We're interested in 𝑛 , number of planes, so that 2𝑛=625. Now, we can calculate 𝑛=log2(625)=9.29≈10.

In [14]:
N_PLANES = 10
N_UNIVERSES = 25 # Number of times to repeat the hashing to improve the search

## 4. Getting the hash number for a vector

#### Implementing hash buckets

In [15]:
planes_l = [np.random.normal(size=(N_DIMS, N_PLANES)) for _ in range(N_UNIVERSES)]

#### Creating a hash for a vector

**Defining hash_value_of_vector function**

**Inputs**:
- *v*: vector of tweet. It's dimension is (1, N_DIMS)
- *planes*: matrix of dimension (N_DIMS, N_PLANES) - the set of planes that divide up the region


**Outputs**:
- *res*: a number which is used as a hash for the vector

In [16]:
def hash_value_of_vector(v, planes):

    dot_product = np.dot(v,planes)
    sign_of_dot_product = np.sign(dot_product)
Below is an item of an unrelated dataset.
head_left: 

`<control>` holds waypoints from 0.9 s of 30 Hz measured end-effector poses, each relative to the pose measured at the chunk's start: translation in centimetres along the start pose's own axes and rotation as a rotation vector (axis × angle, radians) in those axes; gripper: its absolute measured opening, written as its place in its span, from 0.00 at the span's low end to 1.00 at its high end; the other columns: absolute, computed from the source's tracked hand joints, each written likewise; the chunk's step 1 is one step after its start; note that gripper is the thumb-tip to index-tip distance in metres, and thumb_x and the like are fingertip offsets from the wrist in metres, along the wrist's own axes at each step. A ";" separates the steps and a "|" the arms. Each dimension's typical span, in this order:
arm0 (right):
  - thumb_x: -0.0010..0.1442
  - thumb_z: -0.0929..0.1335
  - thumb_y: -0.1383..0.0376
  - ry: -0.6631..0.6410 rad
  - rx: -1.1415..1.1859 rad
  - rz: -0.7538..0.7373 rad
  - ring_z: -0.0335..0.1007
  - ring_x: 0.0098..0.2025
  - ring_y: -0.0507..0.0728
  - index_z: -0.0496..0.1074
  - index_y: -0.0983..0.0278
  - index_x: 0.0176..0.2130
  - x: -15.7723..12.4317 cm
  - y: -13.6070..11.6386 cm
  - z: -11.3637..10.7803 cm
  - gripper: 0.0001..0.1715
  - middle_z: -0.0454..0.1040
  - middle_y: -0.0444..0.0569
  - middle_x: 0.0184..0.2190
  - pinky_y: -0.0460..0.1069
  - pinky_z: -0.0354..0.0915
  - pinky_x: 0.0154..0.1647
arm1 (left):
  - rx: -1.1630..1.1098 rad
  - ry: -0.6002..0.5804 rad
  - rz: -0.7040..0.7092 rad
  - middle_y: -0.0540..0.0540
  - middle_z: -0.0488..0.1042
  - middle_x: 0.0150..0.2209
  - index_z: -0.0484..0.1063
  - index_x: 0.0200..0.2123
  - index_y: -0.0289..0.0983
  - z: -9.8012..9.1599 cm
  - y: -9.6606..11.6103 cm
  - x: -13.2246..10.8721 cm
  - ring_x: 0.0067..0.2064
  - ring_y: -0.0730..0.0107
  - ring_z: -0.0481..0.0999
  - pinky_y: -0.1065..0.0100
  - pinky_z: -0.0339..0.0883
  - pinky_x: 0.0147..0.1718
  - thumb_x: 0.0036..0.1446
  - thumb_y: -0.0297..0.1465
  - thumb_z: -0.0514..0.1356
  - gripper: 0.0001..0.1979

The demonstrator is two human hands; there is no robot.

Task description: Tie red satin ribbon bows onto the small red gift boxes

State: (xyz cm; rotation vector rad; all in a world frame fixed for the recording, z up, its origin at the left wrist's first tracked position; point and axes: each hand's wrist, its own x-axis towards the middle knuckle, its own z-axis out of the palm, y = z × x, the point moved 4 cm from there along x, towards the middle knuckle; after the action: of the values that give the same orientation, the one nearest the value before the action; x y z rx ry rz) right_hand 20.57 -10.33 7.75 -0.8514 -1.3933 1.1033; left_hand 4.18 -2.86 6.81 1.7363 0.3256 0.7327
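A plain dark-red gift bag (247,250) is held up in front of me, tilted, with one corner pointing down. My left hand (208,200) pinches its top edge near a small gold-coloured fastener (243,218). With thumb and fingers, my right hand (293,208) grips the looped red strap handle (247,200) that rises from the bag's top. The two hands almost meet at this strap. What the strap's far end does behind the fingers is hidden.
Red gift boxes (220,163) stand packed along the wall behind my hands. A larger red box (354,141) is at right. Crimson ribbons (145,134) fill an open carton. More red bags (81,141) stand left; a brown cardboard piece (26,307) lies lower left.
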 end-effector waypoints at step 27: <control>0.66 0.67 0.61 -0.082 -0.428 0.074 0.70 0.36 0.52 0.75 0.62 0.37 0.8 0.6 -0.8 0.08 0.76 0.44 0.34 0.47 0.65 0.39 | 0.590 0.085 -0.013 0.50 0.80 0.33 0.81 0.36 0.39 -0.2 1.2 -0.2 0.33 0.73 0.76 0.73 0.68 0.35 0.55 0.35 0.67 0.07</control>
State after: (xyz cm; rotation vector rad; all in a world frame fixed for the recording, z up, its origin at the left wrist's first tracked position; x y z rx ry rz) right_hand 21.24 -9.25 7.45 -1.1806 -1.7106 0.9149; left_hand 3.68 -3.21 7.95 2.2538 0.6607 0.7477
    h = (sign_of_dot_product >= 0)
    h = np.squeeze(h)

    hash_value = 0

    n_planes = planes.shape[1]
    for i in range(n_planes):
        hash_value += (2**i)*h[i]

    hash_value = int(hash_value)

    return hash_value

## 5. Creating a hash table

**Defining make_hash_table function**

**Inputs**:
- *vecs*: list of vectors to be hashed.
- *planes*: the matrix of planes in a single "universe", with shape (embedding dimensions, number of planes).

**Outputs**:
- *hash_table*: dictionary - keys are hashes, values are lists of vectors (hash buckets)
- *id_table*: dictionary - keys are hashes, values are list of vectors id's (it's used to know which tweet corresponds to the hashed vector)

In [17]:
def make_hash_table(vecs, planes):

    num_of_planes = np.shape(planes)[1]
    num_buckets = 2**num_of_planes

    hash_table = {i:[] for i in range(num_buckets)}
    id_table = {i:[] for i in range(num_buckets)}

    for i, v in enumerate(vecs):
        h = hash_value_of_vector(v, planes)
        hash_table[h].append(v)
        id_table[h].append(i)

    return hash_table, id_table

## 6. Creating all hash tables

In [18]:
hash_tables = []
id_tables = []
for universe_id in range(N_UNIVERSES):
    print('working on hash universe #:', universe_id)
    planes = planes_l[universe_id]
    hash_table, id_table = make_hash_table(document_vecs, planes)
    hash_tables.append(hash_table)
    id_tables.append(id_table)

working on hash universe #: 0
working on hash universe #: 1
working on hash universe #: 2
working on hash universe #: 3
working on hash universe #: 4
working on hash universe #: 5
working on hash universe #: 6
working on hash universe #: 7
working on hash universe #: 8
working on hash universe #: 9
working on hash universe #: 10
working on hash universe #: 11
working on hash universe #: 12
working on hash universe #: 13
working on hash universe #: 14
working on hash universe #: 15
working on hash universe #: 16
working on hash universe #: 17
working on hash universe #: 18
working on hash universe #: 19
working on hash universe #: 20
working on hash universe #: 21
working on hash universe #: 22
working on hash universe #: 23
working on hash universe #: 24


#### Approximate K-NN

**Defining approximate_knn function**

**Inputs**:
- *v*: the document vector for the tweet we are willing to find neighbors.
- *planes_l*: the list of planes (the global variable created earlier).
- *k*: the number of nearest neighbors to search for.
- *num_universes_to_use*: N_UNIVERSES

**Outputs**:
- *nearest_neighbor_ids*: the index of k nearest documents to the given document.

In [19]:
def approximate_knn(v, planes_l, k=1, num_universes_to_use=N_UNIVERSES):

    assert num_universes_to_use <= N_UNIVERSES

    vecs_to_consider_l = list()
    ids_to_consider_l = list()
    ids_to_consider_set = set()

    for universe_id in range(num_universes_to_use):
        planes = planes_l[universe_id]
        hash_value = hash_value_of_vector(v, planes)
        hash_table = hash_tables[universe_id]
        document_vectors_l = hash_table[hash_value]
        id_table = id_tables[universe_id]
        new_ids_to_consider = id_table[hash_value]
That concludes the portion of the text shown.